Ah, the last refuge of an Android scoundrel, I can hear all you Apple fans shouting already that no one cares about specs except “Fandroids”. Of course, you’ll argue that people only care about how great the device looks and how it feels to use and I’ll point out that those things are, at the very least, heavily influenced by the quality of the hardware.
My colleague Mike has already done a good job of discussing the iPad mini vs the Nexus 7 in terms of hardware so I won’t go back over it. For me, he didn’t mention the most important difference until the final section. The real reason that the iPad mini won’t be supplanting every small form Android tablet in sight and the reason that it’s no real threat to budget Android tablets – is the price.
Whether you love or hate Apple this is one indisputable truth about the company. The Apple approach and design philosophy is all about premium products. Those profit margins are jealously guarded and it’s a strategy that has made Apple the richest company in tech. As a budget proposition the iPad mini is not capable of competing with the Kindle Fire or the Nexus 7.
The iPad mini starts at $329 for the 16GB Wi-Fi version.
The basic Kindle Fire is $159, even the 16GB Kindle Fire HD is only $199.
The Nexus 7 starts at $199.
If you look at the other versions of the iPad mini the prices get even more ridiculous. Add $100 for 32GB or $200 for 64GB and another $130 on top if you want cellular with your Wi-Fi. A 64GB iPad mini with LTE support would cost you $659.
I’m not saying there is no market for the iPad mini. Apple fans are devout and some people who felt the latest iPad was a stretch for their finances might find the bottom line iPad mini hits a sweet spot for them. What I am saying is that the iPad mini cannot be described as a “budget tablet”.
People with limited means are not going to see the extra $130 of value in an iPad mini compared to a Nexus 7. People feeling the pressure of the financial meltdown, who want to join in the tablet frenzy and just want a device for content consumption, are not going to pay an extra $170 to get an iPad mini over a Kindle Fire.
You can buy two Kindle Fire tablets and still have change for the same price as an iPad mini.

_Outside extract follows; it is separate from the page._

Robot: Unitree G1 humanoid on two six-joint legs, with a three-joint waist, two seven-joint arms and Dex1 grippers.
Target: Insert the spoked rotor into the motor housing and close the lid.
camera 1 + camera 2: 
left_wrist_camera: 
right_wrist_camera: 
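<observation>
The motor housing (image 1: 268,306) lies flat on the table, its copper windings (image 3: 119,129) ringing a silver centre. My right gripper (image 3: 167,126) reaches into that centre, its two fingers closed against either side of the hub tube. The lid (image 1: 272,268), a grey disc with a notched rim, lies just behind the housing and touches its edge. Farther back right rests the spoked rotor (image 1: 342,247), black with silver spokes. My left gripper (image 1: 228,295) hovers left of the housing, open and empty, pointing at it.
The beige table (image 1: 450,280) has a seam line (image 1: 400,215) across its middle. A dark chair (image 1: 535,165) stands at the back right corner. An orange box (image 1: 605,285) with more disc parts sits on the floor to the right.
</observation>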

I think we all knew I was never going to get through this article without quoting Steve Jobs:
“the current crop of seven-inch tablets are going to be DOA–dead on arrival. Their manufacturers will learn the painful lesson that their tablets are too small and increase the size next year, thereby abandoning both customers and developers who jumped on the seven-inch bandwagon with an orphaned product. Sounds like lots of fun ahead.”
That was almost exactly two years ago.
What has changed since then? Well, some Android manufacturers made some tablets that sold pretty well. Amazon shifted an estimated 5 to 6 million Kindle Fire tablets and its new range signals a clear belief in the market. Google is thought to have sold around 1 million Nexus 7 tablets so far. I can hear the Apple fans again. The company announced, in its usual self-congratulatory opening, that it has shifted 100 million iPads. These 7-inch Android tablets are small potatoes by comparison, but, of course, that won’t stop Apple from trying to compete with them.
You have to wonder if this signals an important turning point for Apple. The company which is at pains to paint itself as an innovator, a creator of new markets and devices, is now jumping on the smaller tablet form factor bandwagon with a product which offers nothing new or cutting edge. The tech is 2011. The release is a reaction to other movers in the market. The price is not competitive.
The iPad mini looks like a defensive move rather than an offensive one. The fact that Apple is not willing to concede that it cannot compete at the budget end of the market is tiresome. Apple’s Phil Schiller conducted a big comparison with the Nexus 7 and argued that:
“The iPad is far and away the most successful product in its category. The most affordable product we've made so far was $399 and people were choosing that over those devices, and now you can get a device that's even more affordable at $329 in this great new form, and I think a lot of customers are going to be very excited about that,” he even went on to say, “Others have tried to make tablets smaller than the iPad and they've failed miserably. These are not great experiences.”
I have to dispute the assertion that other manufacturers have “failed miserably”. I’m pretty sure Amazon and Google would dispute it too. I’ll concede that a lot of customers will be excited about the iPad mini, but are they customers who would have bought a Nexus 7 or a Kindle Fire if the iPad mini hadn’t come out?
I also have to point out that if you’re going to charge over 100 bucks more than your competitors, then your device damn well should be offering a better experience, otherwise just what is it you are expecting people to pay for? It’s a question that often raises its head when it comes to Apple devices. Fans can talk about magic, but who can see it in the lackluster iPad mini?